Now I’m reading fiction. I read while I’m on the exercise bike — it gets my mind off how incredibly BORING riding an exercise bike is, plus it gets my brain engaged, along with my body. I’ve been able to ride longer and also read more, thanks to this combination. It’s really a brilliant solution to what can be prohibitive. Plus, I’m reading real-life stories (or fiction that’s based on real life), so there’s a reason for me to pay attention to what I’m reading.

I’m learning a lot in the process — mainly about how people go about their everyday lives in foreign countries. It’s like a vacation from my current life, which is really a nice break from that crazy old global deal I used to be in. I don’t have to be on European AND Asian time zones all the time, but I actually miss the variety… So, I read about those places, watch Anthony Bourdain, and think about cooking food.

I’m seriously considering taking up more active cooking. I do most of the cooking at home, because my spouse isn’t up to it. And over the past years, it’s been pretty much maintenance cooking — just getting the basics on the stove, with reliable, predictable, dependable recipes that don’t have a whole lot of excitement to them.
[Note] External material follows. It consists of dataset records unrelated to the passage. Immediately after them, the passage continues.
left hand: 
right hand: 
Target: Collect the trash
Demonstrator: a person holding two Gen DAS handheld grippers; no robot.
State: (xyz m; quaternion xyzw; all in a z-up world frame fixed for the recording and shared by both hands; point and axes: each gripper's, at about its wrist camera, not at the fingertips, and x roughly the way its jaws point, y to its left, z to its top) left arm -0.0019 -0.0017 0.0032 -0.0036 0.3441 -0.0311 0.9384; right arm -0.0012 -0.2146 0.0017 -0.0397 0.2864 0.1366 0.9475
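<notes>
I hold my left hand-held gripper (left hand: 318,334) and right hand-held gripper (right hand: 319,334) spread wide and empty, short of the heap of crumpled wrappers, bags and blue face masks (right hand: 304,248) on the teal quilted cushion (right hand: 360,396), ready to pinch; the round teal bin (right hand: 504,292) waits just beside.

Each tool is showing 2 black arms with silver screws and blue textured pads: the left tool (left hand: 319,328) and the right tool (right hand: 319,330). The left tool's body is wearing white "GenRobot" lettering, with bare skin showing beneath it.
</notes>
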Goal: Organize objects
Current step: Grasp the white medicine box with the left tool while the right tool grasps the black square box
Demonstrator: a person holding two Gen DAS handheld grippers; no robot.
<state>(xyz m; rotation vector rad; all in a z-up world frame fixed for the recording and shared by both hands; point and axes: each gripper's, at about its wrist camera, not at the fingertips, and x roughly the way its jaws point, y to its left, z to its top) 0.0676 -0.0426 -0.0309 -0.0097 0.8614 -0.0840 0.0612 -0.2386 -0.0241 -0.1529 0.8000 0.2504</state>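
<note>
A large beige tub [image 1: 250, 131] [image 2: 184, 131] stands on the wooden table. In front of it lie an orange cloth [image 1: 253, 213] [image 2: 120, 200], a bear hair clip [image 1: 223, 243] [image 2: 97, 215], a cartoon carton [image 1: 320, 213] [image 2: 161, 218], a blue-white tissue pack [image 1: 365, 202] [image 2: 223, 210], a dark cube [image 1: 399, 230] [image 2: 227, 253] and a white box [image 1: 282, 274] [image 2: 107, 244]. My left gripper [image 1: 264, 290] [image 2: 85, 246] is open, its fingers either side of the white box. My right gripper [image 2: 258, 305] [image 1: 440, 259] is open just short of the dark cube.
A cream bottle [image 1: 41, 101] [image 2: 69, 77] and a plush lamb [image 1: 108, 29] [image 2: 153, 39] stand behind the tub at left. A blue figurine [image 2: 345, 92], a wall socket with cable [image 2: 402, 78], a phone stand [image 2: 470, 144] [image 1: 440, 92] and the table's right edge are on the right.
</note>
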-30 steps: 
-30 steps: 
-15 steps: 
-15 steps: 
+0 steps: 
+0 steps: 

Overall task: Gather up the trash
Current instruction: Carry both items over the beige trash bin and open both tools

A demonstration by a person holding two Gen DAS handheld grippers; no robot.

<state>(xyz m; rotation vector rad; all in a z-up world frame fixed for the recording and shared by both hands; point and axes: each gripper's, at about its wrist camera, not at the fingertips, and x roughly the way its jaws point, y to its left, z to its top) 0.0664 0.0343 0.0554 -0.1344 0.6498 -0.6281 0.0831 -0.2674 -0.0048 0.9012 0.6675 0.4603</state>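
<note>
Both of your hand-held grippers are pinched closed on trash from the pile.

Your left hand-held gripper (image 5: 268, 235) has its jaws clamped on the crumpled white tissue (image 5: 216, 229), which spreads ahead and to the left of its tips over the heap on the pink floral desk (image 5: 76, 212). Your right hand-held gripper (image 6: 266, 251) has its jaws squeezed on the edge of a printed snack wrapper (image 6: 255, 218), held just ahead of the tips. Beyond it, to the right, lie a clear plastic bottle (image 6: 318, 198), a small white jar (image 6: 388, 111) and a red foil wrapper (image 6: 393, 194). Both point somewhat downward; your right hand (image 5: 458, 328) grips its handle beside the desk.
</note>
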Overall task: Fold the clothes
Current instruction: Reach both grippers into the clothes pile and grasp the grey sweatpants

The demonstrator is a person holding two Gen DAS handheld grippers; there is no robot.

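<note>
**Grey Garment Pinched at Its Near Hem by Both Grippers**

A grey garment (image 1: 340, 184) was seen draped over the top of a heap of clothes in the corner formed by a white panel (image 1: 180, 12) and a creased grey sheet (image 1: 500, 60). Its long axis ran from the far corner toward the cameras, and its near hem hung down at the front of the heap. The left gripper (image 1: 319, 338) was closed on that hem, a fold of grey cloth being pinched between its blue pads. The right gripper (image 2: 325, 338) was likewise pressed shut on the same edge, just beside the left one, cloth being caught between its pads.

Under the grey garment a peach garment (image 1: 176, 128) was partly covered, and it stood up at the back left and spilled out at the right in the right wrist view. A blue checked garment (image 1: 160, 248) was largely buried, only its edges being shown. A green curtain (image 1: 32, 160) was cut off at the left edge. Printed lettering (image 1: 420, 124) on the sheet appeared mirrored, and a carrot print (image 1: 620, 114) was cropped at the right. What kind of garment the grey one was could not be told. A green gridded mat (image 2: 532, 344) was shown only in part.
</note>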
I think I need to change things up a bit — especially because it now feels like I’m/we’re just eating to get food in our stomachs, rather than really enjoy what we’re eating. I need some different tastes, and some different textures. I also need us to eat a wider variety of fresh vegetables. It’s summer, for heaven’s sake. Now is the time to get fresh fruits and veggies. The more organic, the better — the less chemical taste to them, the better, that is.

Food is becoming my favorite vice… or rather my salvation. Cooking does wonders for my sense of timing and pacing — my sequencing — as well as my frustration tolerance. On top of it, when done properly, a well-cooked meal feeds all the senses, which is incredibly good for the brain.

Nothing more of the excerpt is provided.